Amazon Parrot Behavior

   Amazon Parrots are very social birds and a single parrot will make a wonderful pet if it gets plenty of attention. They adapt well to captivity, adjusting easily to their cage or aviary. These birds will tame quickly, bond to their keeper, and may soon begin to mimic the sounds. They enjoy interaction and like their human companions.

   Although Amazons make affectionate and loyal companions, they are not for everyone. They have a very long life span, 50 years (or more) in captivity. Most Amazon birds available as pets are only a generation or two away from their wild counterparts. These parrots still have their wild nature intact and can be unpredictable at times. Though they are desirable pets they require devotion and commitment from their keepers.

   Amazon parrots need good socialization and training when young, and regular ongoing interaction and training.  Behavior problems usually stem from something missing in the bird's environment. Boredom, lack of trust, lack of interaction with other birds or people can lead to problems like biting, feather plucking, and screaming. A bond of trust, providing a stimulating environment, and spending time with your bird can help avoid these problems.

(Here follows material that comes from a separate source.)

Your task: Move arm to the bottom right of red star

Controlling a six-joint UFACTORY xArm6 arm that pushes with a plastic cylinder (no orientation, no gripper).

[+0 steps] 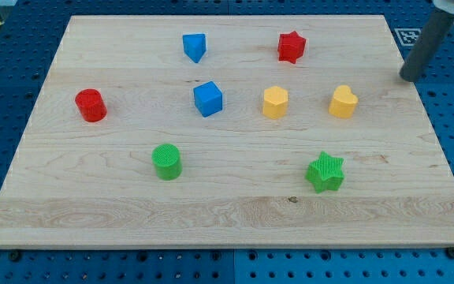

   Amazons can mix very successfully with children if the parrot gets used to the child. However some Amazons can become extremely jealous of small children. It's best to always be on your guard and supervise them when together. The same is true for other family pets, they may do very well, but again be cautious. Small pets and small birds can especially be at risk.

   In the wild, Amazons live in colonies, but mate for life with just one other bird. Living with a mate is part of the social pattern of the Amazon parrot. To live well, they need close companionship. They go through a hormonal stage as they reach maturity, generally starting at about 4 - 5 years and lasting for a couple of years or longer. During this period they can become restless or distressed, and may start demonstrating undesirable behaviors like feather plucking or screaming. This period will require even more personal attention from their keeper, or perhaps pairing it with a mate.

   As your pet Amazon reaches sexual maturity, this may be the time to consider getting a mate for your parrot. This is primarily true if it seems to be distressed and you cannot spend more time with it. Sometimes pairing is the only satisfactory solution even if you do spend more time with it and it still remains distressed. This will depend a lot on you and your bird. A mate does not diminish the bond of trust formed with its keeper, but provides a new experience for both. Overall Amazon birds are very affectionate loyal companions, but definitely require devoted, experienced parrot owners.